## YOUR INSTRUCTIONS
The expected answer is every line from the material below that has the word "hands".

## THE DATA

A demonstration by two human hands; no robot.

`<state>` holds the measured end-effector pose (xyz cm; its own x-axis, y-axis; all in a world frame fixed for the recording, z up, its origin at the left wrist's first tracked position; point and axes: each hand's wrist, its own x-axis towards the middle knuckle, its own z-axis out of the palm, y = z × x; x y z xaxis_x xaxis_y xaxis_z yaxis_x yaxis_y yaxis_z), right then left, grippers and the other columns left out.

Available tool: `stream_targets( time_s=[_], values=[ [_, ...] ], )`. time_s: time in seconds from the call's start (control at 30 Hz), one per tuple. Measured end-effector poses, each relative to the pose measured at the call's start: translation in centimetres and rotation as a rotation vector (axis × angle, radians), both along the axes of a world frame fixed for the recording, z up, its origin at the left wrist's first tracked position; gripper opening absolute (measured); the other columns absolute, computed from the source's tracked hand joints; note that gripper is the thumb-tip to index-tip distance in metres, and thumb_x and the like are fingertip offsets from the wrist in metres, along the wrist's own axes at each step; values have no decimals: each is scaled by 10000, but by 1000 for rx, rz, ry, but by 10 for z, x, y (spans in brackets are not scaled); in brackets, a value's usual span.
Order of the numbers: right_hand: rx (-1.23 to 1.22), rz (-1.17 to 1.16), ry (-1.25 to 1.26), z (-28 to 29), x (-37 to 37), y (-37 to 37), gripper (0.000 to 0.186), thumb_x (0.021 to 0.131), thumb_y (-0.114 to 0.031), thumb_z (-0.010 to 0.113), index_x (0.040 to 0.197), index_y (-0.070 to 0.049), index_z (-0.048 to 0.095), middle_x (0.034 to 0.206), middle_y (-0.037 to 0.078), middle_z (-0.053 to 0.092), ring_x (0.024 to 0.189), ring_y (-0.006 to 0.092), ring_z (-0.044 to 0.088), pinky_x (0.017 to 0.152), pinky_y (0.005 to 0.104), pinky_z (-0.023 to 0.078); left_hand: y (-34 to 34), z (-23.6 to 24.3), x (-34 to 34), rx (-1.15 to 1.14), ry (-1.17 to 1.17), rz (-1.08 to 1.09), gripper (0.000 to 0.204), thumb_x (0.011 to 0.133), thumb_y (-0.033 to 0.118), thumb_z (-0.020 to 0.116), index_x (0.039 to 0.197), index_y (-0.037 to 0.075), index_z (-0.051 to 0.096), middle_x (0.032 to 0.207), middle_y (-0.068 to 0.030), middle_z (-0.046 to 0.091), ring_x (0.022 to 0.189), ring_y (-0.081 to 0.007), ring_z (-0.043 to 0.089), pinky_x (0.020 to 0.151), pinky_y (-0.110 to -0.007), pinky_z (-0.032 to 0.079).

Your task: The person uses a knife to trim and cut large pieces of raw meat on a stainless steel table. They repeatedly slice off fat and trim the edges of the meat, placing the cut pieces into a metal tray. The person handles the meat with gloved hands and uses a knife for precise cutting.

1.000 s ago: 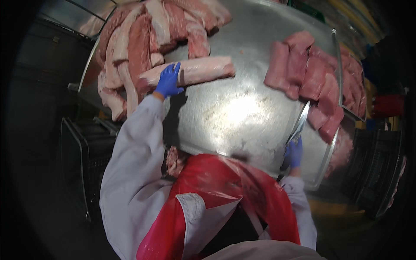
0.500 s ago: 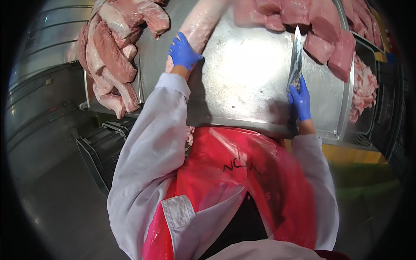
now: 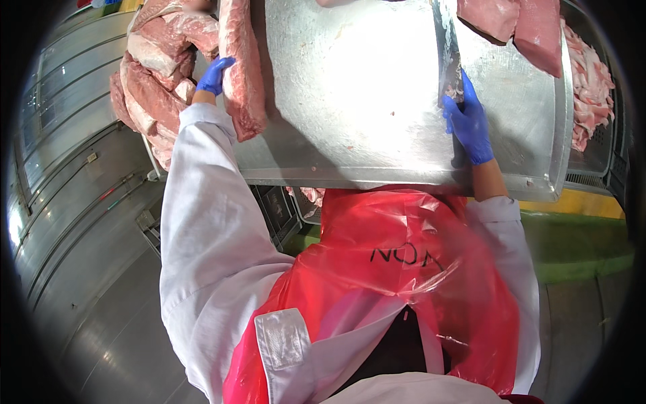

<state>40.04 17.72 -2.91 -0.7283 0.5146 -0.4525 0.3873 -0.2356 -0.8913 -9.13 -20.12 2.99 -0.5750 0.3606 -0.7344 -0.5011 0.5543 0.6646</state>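
A long strip of raw meat [image 3: 241, 77], which looks like pork loin, lies lengthwise on the left of the steel work table [image 3: 377, 145]. My left hand [image 3: 214, 77], in a blue glove, grips its left edge; some of the fingers are partly hidden. My right hand [image 3: 470, 124], also blue-gloved, is wrapped round the dark handle of a knife [image 3: 447, 50]. The blade points away from me over the table's right side, and its tip passes out of the picture. Nothing is being cut by the blade.
Several large cuts of meat [image 3: 158, 87] are heaped at the far left. Trimmed red pieces [image 3: 538, 34] lie at the far right. Beyond the table's raised right rim, a dark crate holds pale trimmings [image 3: 587, 87]. A dark crate [image 3: 276, 210] stands below the front edge.
My left hand has moved left with the long strip, which now lies close to the heap and shows redder sides. The knife stays in my right hand. The view has shifted.
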Motion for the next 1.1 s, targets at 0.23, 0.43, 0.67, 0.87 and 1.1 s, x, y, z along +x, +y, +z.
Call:
stream_targets(
  time_s=[0.23, 0.43, 0.67, 0.87, 1.1],
  values=[
    [104, 69, 170, -10, 2, -8, 504, 967, -124, 612, 1443, -69, 458, 824, 32, 661, 619, 101, 602, 569, 279, 513, -19, -16, 43, 52, 16, 219, 593, 887, 318, 716, 1363, 19, 527, 1252, -158, 648, 1103, -293, 647, 1028, -421, 506],
    [37, 372, 39, 42, -87, -38, 565, 979, -165, 567, 1503, -78, 374, 1004, 147, 688, 679, 197, 681, 625, 341, 573, 81, -7, 149, -601, 872, -136, 1214, 678, 519, 880, 1563, 14, 218, 1344, -313, 481, 1233, -441, 514, 1025, -515, 462],
    [295, 405, 76, 8, -304, -55, 827, 901, -125, 471, 1621, -197, 71, 982, 286, 682, 739, 401, 695, 669, 472, 571, 97, -13, 130, -591, 1036, -306, 1178, 759, 615, 774, 1550, -52, 210, 1504, -373, 304, 1411, -507, 318, 1162, -540, 299],
    [593, 376, 78, 8, -417, -55, 763, 882, -150, 529, 1576, -52, 229, 1136, 348, 651, 1027, 460, 677, 882, 534, 538, 84, -40, 81, -196, 1215, -514, 1010, 842, 431, 743, 1569, -32, 218, 1614, -311, 207, 1504, -442, 215, 1222, -457, 232],
    [650, 420, 10, -22, -461, -52, 736, 909, -195, 531, 1572, -66, 239, 1131, 347, 654, 1050, 489, 660, 906, 528, 535, 82, -45, 77, -144, 1211, -501, 1004, 821, 386, 751, 1577, -8, 222, 1629, -292, 190, 1517, -424, 201, 1230, -447, 224]
  ],
)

## RESPONSE
A demonstration by two human hands; no robot.
Your task: The person uses a knife to trim and cut large pieces of raw meat on a stainless steel table. They repeatedly slice off fat and trim the edges of the meat, placing the cut pieces into a metal tray. The person handles the meat with gloved hands and uses a knife for precise cutting.

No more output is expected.